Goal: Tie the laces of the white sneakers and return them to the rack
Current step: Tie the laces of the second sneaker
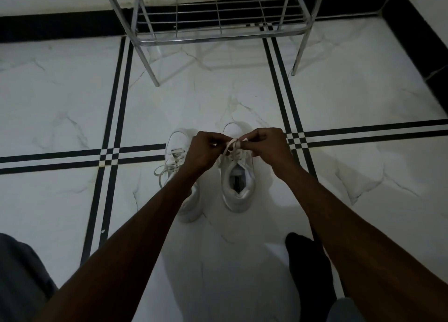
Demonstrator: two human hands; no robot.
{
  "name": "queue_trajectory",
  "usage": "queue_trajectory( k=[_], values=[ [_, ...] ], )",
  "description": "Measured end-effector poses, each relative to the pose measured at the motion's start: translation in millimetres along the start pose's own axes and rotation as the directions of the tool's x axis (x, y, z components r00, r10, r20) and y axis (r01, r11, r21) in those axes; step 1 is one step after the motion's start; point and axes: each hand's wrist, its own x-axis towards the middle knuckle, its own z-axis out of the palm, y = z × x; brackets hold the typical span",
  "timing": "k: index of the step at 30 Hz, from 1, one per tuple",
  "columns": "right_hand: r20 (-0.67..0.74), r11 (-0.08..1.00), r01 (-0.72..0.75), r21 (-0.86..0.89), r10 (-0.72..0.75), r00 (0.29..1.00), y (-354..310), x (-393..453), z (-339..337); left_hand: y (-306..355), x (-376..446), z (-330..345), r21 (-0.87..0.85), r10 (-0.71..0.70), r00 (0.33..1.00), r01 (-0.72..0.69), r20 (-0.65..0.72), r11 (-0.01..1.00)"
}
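Two white sneakers stand side by side on the tiled floor, toes pointing away from me. Over the right sneaker (238, 188), my left hand (204, 151) and my right hand (265, 143) each pinch a strand of its white lace (230, 146), pulled up between the fingers. The left sneaker (177, 149) is partly hidden under my left forearm; its laces (162, 170) lie loose and spill onto the floor at its left side. The metal shoe rack (218, 34) stands beyond the sneakers, its lowest wire shelf bare.
White marble floor tiles with black stripe borders (111, 157) surround the shoes. A black skirting (60, 26) runs along the wall behind the rack. My foot in a dark sock (308, 268) rests near the bottom right, and a grey trouser leg (21, 280) shows at bottom left.
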Motion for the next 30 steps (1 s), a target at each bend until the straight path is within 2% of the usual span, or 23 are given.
queue_trajectory(
  k=[3,6,8,10,12,15,18,20,24,30],
  values=[
    [0.032,0.962,-0.224,0.158,0.222,0.974,9,-7,-22,-5,-6,-6,0.201,-0.014,0.993,0.038,-0.117,0.979],
    [0.001,0.865,-0.438,0.246,0.451,0.892,32,-18,-42,-17,-21,-16,0.437,0.003,0.991,0.057,-0.135,0.898],
    [0.007,0.814,-0.511,0.277,0.53,0.848,39,-22,-43,-20,-31,-14,0.553,0.067,0.989,0.02,-0.135,0.833],
    [0.012,0.795,-0.521,0.311,0.545,0.839,37,-21,-40,-18,-35,-7,0.626,0.118,0.984,-0.009,-0.134,0.78],
    [-0.02,0.846,-0.471,0.251,0.491,0.871,33,-19,-38,-17,-34,-4,0.634,0.099,0.983,0.021,-0.152,0.773],
    [-0.07,0.932,-0.354,0.074,0.359,0.931,27,-15,-39,-16,-35,-4,0.469,0.056,0.97,0.064,-0.238,0.881],
    [-0.011,0.957,-0.289,0.036,0.289,0.957,25,-10,-45,-10,-37,-2,0.275,0.04,0.956,0.044,-0.292,0.96],
    [0.025,0.978,-0.208,-0.036,0.209,0.978,26,-7,-52,-9,-36,-3,0.238,0.027,0.958,0.044,-0.285,0.97],
    [0.075,0.945,0.059,-0.323,-0.037,0.996,32,-5,-59,-18,-35,-9,0.29,0.045,0.957,0.042,-0.287,0.956],
    [0.056,0.776,0.23,-0.587,-0.245,0.968,42,-1,-55,-22,-38,-14,0.561,0.119,0.965,0.032,-0.232,0.827]
  ],
)
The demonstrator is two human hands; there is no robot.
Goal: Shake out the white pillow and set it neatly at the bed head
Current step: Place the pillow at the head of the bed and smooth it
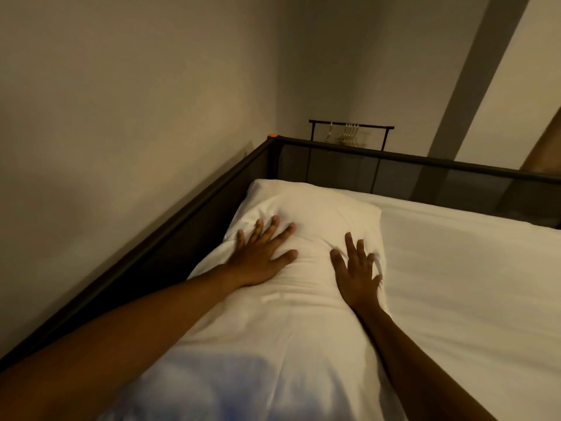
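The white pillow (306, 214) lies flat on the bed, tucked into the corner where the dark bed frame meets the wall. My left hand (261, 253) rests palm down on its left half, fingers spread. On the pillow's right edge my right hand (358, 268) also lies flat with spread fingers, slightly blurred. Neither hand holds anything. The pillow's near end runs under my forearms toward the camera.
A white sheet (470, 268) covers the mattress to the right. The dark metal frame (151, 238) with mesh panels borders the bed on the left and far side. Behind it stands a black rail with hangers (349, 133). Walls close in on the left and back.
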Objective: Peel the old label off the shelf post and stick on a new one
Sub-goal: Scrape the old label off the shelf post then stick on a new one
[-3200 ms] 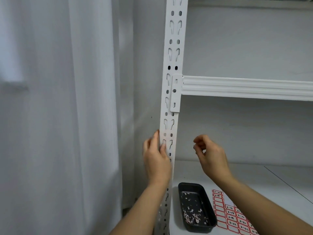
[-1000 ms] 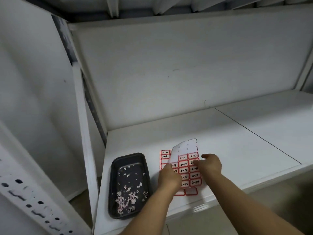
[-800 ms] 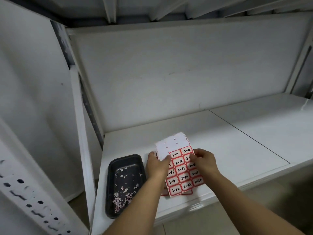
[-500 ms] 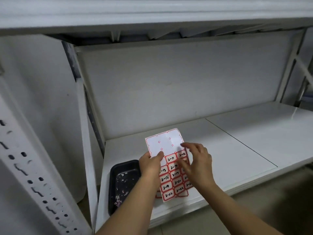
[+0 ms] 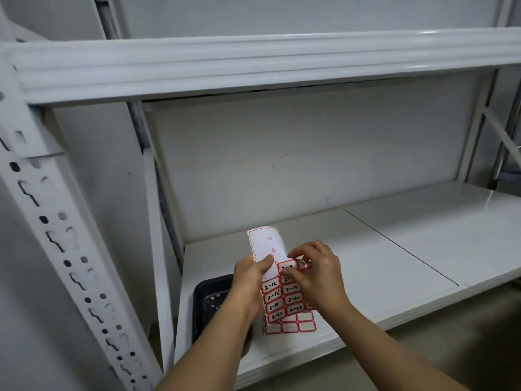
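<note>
Right, quick notes, head cam only.
Label sheet (image 5: 277,299): held up just above the lower shelf (image 5: 394,249), in front of the person. Red-bordered stickers w/ handwritten nos. (2-13, 2-16, 2-14 readable, others too small). Top part is bare backing, curling away from the camera.
Left hand (image 5: 249,280): pinching the sheet's left edge, thumb on the front at the bare backing, fingers behind.
Right hand (image 5: 318,273): fingertips closed on the top row, at the sticker marked 2-11 (image 5: 287,268); can't tell if its corner is lifted.
Second sheet (image 5: 290,325): blank red-framed stickers showing below the held one, lying on the shelf; whether it touches the held sheet, can't tell.
Tray (image 5: 210,300): black, on the shelf's left end, partly hidden by the left forearm; small pale flecks inside.
Shelf post (image 5: 56,230): white, perforated, far left of view, well apart from both hands. No label seen on the visible stretch.
Upper beam (image 5: 267,63): white, runs across the top, joins the post at left.
</note>
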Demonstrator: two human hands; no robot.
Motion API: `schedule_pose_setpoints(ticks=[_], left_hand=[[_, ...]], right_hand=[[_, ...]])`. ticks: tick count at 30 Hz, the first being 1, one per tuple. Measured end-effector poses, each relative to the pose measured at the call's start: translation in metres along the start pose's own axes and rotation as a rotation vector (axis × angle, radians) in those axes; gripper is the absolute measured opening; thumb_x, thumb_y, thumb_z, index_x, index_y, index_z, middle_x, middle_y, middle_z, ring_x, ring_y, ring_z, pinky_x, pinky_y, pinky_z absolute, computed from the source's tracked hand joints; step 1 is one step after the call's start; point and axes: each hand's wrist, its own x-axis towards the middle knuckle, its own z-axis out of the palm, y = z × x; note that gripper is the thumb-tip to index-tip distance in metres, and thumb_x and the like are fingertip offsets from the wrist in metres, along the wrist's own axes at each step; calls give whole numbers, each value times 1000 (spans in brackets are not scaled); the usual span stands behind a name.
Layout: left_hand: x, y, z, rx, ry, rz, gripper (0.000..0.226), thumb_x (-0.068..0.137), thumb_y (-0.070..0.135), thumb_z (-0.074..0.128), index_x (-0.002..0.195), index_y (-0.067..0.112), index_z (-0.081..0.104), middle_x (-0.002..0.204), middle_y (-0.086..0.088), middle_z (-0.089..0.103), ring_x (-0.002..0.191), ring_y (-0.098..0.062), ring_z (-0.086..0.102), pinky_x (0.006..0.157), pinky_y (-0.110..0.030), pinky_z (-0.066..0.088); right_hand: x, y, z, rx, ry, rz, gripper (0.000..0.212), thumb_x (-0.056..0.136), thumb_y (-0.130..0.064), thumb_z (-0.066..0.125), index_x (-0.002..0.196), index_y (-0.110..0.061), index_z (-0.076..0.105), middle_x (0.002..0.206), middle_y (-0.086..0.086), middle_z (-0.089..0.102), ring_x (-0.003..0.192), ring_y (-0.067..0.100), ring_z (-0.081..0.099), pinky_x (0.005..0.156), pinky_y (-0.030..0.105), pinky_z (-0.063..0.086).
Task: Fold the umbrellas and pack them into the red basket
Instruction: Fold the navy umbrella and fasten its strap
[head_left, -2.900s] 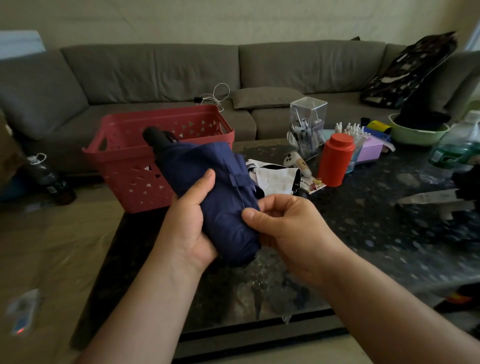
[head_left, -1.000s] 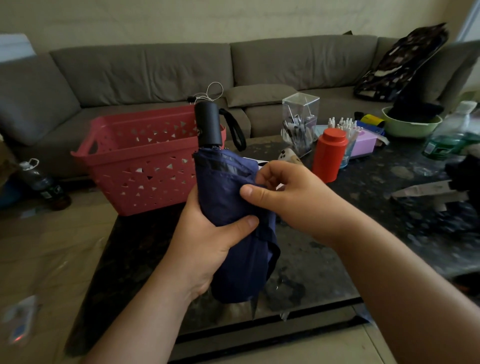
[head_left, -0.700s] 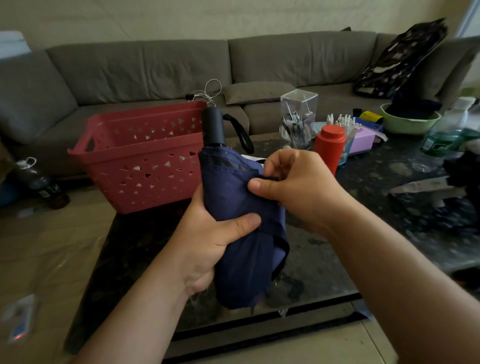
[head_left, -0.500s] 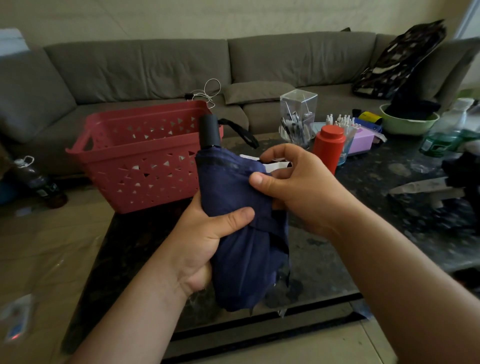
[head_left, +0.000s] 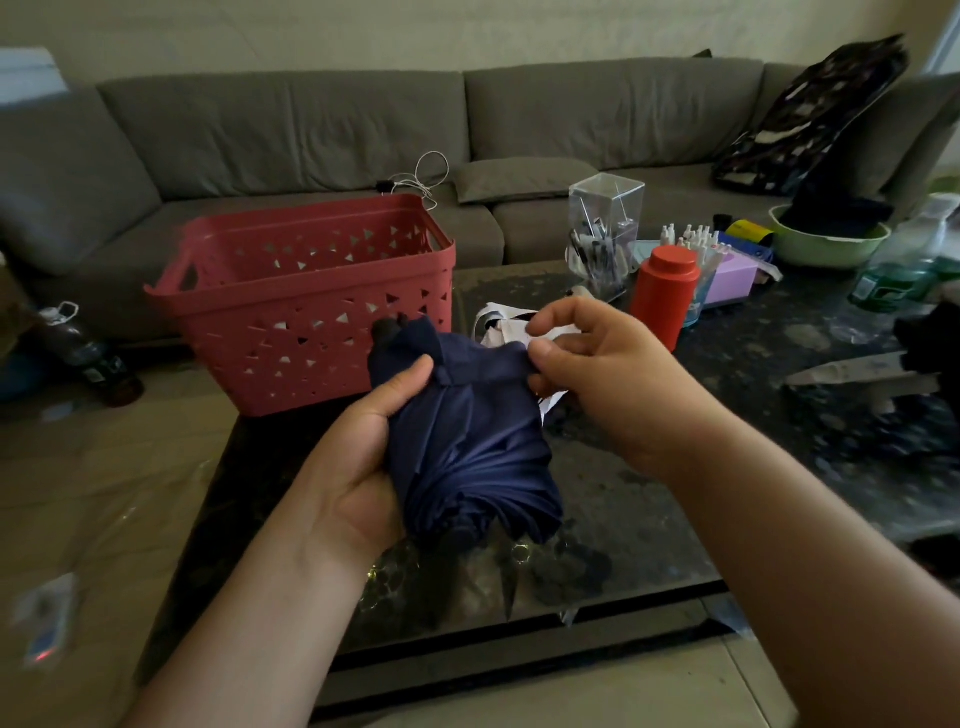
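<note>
Sofa (head_left: 363, 124) behind dark speckled table (head_left: 727, 467) bearing red basket (head_left: 311, 322)

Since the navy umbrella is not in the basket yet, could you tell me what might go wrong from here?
1. The right hand only pinches the strap of the navy umbrella; a slip could let the loose folds spring open.
2. The left hand alone carries it above the dark table, so it might drop.
3. Moving to the red basket, an arm could knock the red bottle.

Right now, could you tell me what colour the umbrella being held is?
Navy blue: the umbrella shows clearly in the head view.
</note>
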Motion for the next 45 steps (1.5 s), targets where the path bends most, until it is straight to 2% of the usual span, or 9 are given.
schedule_pose_setpoints(ticks=[6, 10, 14, 17, 20, 28, 33, 41, 45], left_hand=[[6, 8, -9, -65, 104, 23, 49, 99, 41, 56, 123, 3, 77, 129, -18, 73, 111, -34, 75, 91, -57, 57], [4, 7, 1, -28, 168, 123, 39, 101, 36, 59, 118, 6, 76, 116, -18, 78, 102, -34, 77, 88, -50, 63], [6, 5, 2, 23, 240, 273, 45, 89, 25, 75, 130, 7, 69, 122, -24, 74, 105, -42, 76, 90, -55, 60], [5, 7, 4, 17, 275, 353, 62, 80, 21, 80, 139, 12, 62, 124, -22, 74, 107, -42, 75, 84, -58, 63], [1, 7, 9, 18, 234, 306, 39, 93, 28, 68, 127, 9, 69, 114, -20, 78, 97, -35, 79, 81, -50, 65], [-1, 12, 4, 15, 198, 221, 43, 95, 34, 64, 126, 5, 72, 121, -22, 76, 110, -37, 75, 95, -50, 55], [-1, 4, 7, -12, 173, 176, 45, 104, 36, 51, 123, 2, 73, 121, -24, 75, 110, -40, 74, 103, -53, 51], [8, -7, 10, -17, 175, 154, 51, 103, 32, 44, 97, 0, 83, 105, -23, 78, 85, -35, 79, 81, -44, 64], [7, -4, 10, -22, 224, 194, 44, 104, 33, 46, 120, 4, 74, 105, -20, 78, 88, -35, 77, 88, -45, 58]], right_hand=[[-13, -3, -2, -430, 401, -305, 10, 90, -36, 76, 89, -36, 66, 99, -10, 67, 88, 0, 61, 78, 20, 46], [-29, -5, 20, -227, 113, -209, 17, 96, -35, 73, 86, -22, 73, 72, -8, 66, 63, -1, 56, 64, 19, 45], [-33, 3, 38, -36, -177, 31, 60, 88, -63, 70, 87, -3, 67, 76, 8, 54, 69, 15, 49, 63, 29, 38], [-34, 3, 44, 46, -163, 63, 33, 88, -44, 76, 81, -12, 72, 75, 5, 61, 65, 9, 55, 59, 20, 43], [-29, 5, 42, 95, -137, 48, 16, 94, -23, 76, 79, -16, 74, 76, 9, 65, 69, 12, 58, 63, 22, 46], [-22, 5, 29, -16, -80, -17, 19, 99, -19, 71, 96, -33, 83, 74, 3, 63, 76, 17, 57, 78, 37, 48], [-28, 0, 31, -111, -103, -56, 27, 99, -12, 69, 91, -33, 82, 59, -11, 61, 57, 3, 54, 58, 18, 44], [-42, -13, 34, -623, -190, -253, 24, 91, -34, 70, 109, -46, 77, 99, -8, 53, 92, 4, 55, 82, 24, 47], [-45, -16, 31, -589, -232, -287, 19, 82, -31, 75, 92, -47, 75, 98, -8, 52, 93, 5, 54, 86, 29, 49]])
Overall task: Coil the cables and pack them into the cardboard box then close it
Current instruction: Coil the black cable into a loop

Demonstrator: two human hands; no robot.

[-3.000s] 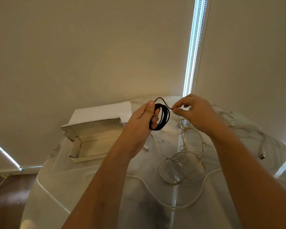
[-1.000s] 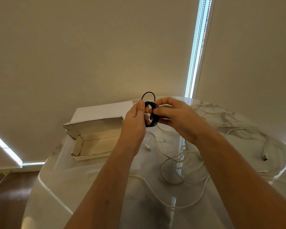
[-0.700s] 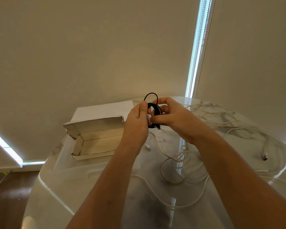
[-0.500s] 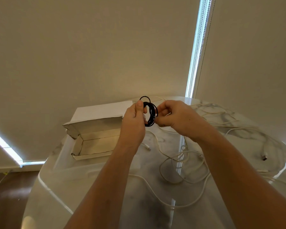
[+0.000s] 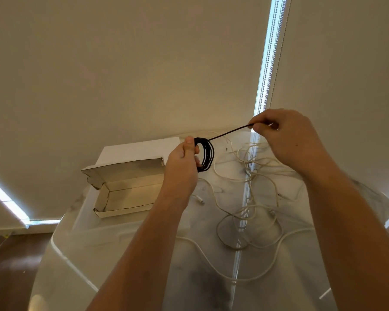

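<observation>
White cables sprawled loose on the glossy counter, black cable coiled in hand above them.

Nearest, the white cables (image 5: 247, 221) lie tangled across the counter (image 5: 121, 254), none coiled yet. Above them the left hand (image 5: 182, 162) has its grip curled around the black cable (image 5: 206, 154), thumb on top of the loops. The right hand (image 5: 285, 135) pinches that cable's free tail between thumb and fingertips and holds it taut, up and away from the coil. Left of the coil and a little beyond it, the cardboard box (image 5: 126, 194) sits open on the counter, lid flap up, nothing visible inside. The likely risk: if the tail is pulled too hard or the left grip loosens, the loops could spring apart. A loose tail might also let the coil unravel on its way to the box.
</observation>
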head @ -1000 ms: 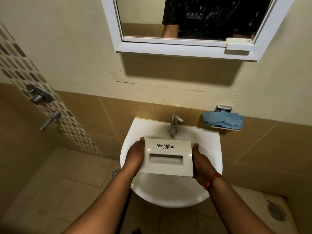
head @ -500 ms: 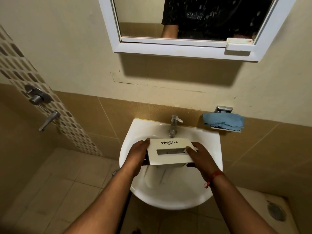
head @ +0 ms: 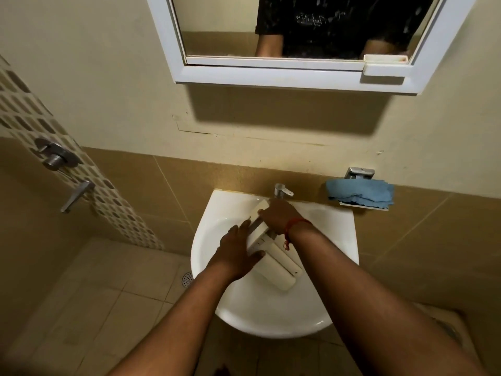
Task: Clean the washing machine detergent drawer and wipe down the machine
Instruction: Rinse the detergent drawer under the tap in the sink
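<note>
The white detergent drawer (head: 273,263) lies slanted inside the white wall basin (head: 222,210), its front panel up near the tap and its body pointing toward me. My right hand (head: 279,217) grips the drawer's front panel just below the tap (head: 280,191). My left hand (head: 238,253) lies against the drawer's left side with the fingers stretched out. A red thread is tied round my right wrist. No water can be seen running.
A blue cloth (head: 360,196) lies on a small wall holder right of the basin. A white-framed mirror (head: 295,39) hangs above. Shower valves (head: 58,158) are on the left wall, and a floor drain (head: 187,278) sits left of the basin.
The drawer was held level with its front facing me; it has been turned and lowered into the basin. My right hand moved up to the front panel, my left to its side.
</note>
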Demonstrator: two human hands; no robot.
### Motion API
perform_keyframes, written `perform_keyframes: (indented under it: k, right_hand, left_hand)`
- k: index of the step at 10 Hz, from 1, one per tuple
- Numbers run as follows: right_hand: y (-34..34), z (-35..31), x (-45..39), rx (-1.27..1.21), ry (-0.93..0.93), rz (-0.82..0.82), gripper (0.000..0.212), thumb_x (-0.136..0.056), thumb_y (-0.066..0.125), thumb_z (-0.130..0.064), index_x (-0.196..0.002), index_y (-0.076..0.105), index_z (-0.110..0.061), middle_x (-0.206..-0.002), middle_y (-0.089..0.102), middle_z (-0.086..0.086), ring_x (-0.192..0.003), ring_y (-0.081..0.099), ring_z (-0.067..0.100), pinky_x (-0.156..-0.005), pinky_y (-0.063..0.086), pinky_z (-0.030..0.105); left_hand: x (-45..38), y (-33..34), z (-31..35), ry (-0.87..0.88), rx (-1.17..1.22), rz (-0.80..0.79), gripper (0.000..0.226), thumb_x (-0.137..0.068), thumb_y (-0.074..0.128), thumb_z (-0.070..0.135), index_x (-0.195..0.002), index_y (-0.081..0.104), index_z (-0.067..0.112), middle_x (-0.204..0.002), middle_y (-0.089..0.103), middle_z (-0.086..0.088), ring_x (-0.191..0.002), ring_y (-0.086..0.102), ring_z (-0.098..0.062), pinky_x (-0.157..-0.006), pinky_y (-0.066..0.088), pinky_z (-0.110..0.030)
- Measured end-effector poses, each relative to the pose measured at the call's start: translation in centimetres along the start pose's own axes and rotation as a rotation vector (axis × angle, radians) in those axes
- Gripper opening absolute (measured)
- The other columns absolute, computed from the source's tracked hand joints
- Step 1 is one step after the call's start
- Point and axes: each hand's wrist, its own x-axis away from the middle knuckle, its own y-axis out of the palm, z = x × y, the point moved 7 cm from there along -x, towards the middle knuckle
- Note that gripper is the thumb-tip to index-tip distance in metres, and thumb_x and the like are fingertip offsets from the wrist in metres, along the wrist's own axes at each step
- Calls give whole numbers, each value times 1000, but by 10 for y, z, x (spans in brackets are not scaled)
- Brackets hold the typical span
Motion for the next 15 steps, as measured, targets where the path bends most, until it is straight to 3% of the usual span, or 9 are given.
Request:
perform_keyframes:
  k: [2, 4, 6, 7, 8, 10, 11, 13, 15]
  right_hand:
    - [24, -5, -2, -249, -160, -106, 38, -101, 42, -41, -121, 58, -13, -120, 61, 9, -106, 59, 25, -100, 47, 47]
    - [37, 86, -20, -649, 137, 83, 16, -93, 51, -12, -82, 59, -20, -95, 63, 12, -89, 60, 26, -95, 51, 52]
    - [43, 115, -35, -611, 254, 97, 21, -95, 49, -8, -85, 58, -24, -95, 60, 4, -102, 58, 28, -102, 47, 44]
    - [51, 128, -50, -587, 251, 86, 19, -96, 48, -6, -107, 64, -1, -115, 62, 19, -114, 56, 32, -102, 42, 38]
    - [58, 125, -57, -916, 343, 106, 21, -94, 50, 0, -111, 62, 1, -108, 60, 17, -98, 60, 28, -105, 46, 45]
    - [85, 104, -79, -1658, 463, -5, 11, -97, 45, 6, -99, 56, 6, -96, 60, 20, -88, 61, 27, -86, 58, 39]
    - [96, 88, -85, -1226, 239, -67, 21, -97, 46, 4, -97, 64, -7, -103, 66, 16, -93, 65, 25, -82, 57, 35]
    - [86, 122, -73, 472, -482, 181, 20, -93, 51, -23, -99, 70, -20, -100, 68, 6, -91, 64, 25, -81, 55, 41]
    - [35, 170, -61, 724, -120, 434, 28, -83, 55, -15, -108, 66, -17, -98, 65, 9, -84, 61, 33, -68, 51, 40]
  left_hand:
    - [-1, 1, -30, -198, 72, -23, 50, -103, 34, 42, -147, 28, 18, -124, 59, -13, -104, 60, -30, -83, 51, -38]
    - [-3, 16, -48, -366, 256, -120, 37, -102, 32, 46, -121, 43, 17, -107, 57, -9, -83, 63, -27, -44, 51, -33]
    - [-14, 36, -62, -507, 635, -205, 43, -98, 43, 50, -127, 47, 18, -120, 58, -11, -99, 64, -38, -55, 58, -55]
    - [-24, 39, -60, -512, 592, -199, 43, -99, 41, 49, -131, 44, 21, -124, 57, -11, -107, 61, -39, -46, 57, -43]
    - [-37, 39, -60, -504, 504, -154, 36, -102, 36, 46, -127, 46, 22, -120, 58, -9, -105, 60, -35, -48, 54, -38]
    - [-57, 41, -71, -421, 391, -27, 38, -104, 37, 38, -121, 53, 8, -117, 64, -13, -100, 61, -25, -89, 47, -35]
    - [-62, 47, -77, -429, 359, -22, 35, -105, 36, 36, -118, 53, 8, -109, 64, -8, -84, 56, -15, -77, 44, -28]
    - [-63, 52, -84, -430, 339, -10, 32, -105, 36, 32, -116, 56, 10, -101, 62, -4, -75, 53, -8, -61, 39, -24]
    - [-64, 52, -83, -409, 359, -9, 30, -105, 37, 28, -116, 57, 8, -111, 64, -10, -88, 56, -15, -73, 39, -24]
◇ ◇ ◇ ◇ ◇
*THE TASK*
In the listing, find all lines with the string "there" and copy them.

*EXERCISE RESULT*
The demonstrator is two human hands; there is no robot.
- Point and axes: each hand's wrist, its own x-axis away from the middle knuckle, its own y-axis out of the palm, z = x × y, the point moved 7 cm from there along -x, towards the middle knuckle

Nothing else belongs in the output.